- Directed by: Ted Kotcheff
- Written by: Alun Owen
- Produced by: Sydney Newman
- Starring: Peter McEnery; Billie Whitelaw; Scott Forbes; Jeanne Hepple; Colin Blakely; Patrick O'Connell;
- Release date: September 25, 1960 (UK);
- Running time: 60 mins.
- Country: United Kingdom
- Language: English

= Lena, O My Lena =

1960 British television film

Lena, O My Lena is a 1960 British drama television featurette, directed by Ted Kotcheff and written by Alun Owen. The film stars Peter McEnery, Billie Whitelaw, Scott Forbes, and Colin Blakely.
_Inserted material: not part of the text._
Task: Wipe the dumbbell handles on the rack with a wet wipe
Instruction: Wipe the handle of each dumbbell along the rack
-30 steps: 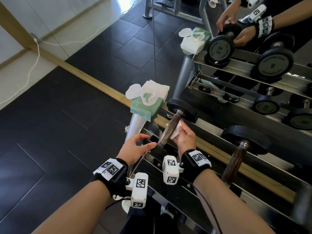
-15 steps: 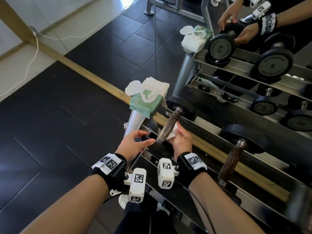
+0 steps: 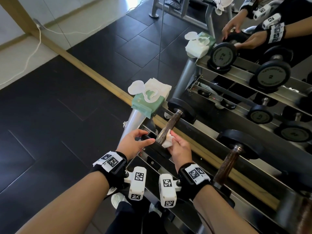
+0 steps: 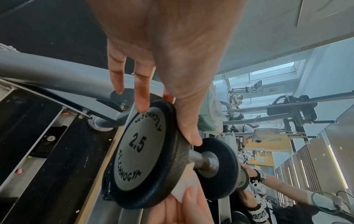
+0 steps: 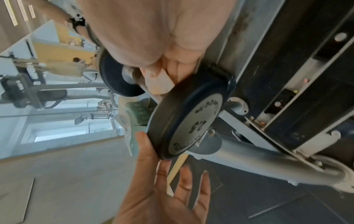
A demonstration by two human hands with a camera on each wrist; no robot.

It premiered in 1960 on Armchair Theatre in the UK.

==Synopsis==
Tom, a sensitive Liverpool student, takes a job on a loading dock in a Lancashire factory town. He becomes smitten with a girl named Lena who works in the machine shop next door, and despite a bullying driver who claims her for herself, he manages to take her out on a date.

==Reception==
Mark Cunliffe of The Geek Show said this episode evoked "kitchen sink drama" and "a new commitment to naturalism". He also praised the performances of Billie Whitelaw, Peter McEnery, and Colin Blakely. Stuart McLean of My Reviewer, in a compilation of Armchair Theatre reviews, lauded writer Alun Owen's trilogy. Mark Duguid of BFI's Screenonline called it "the archetypal television drama of the period".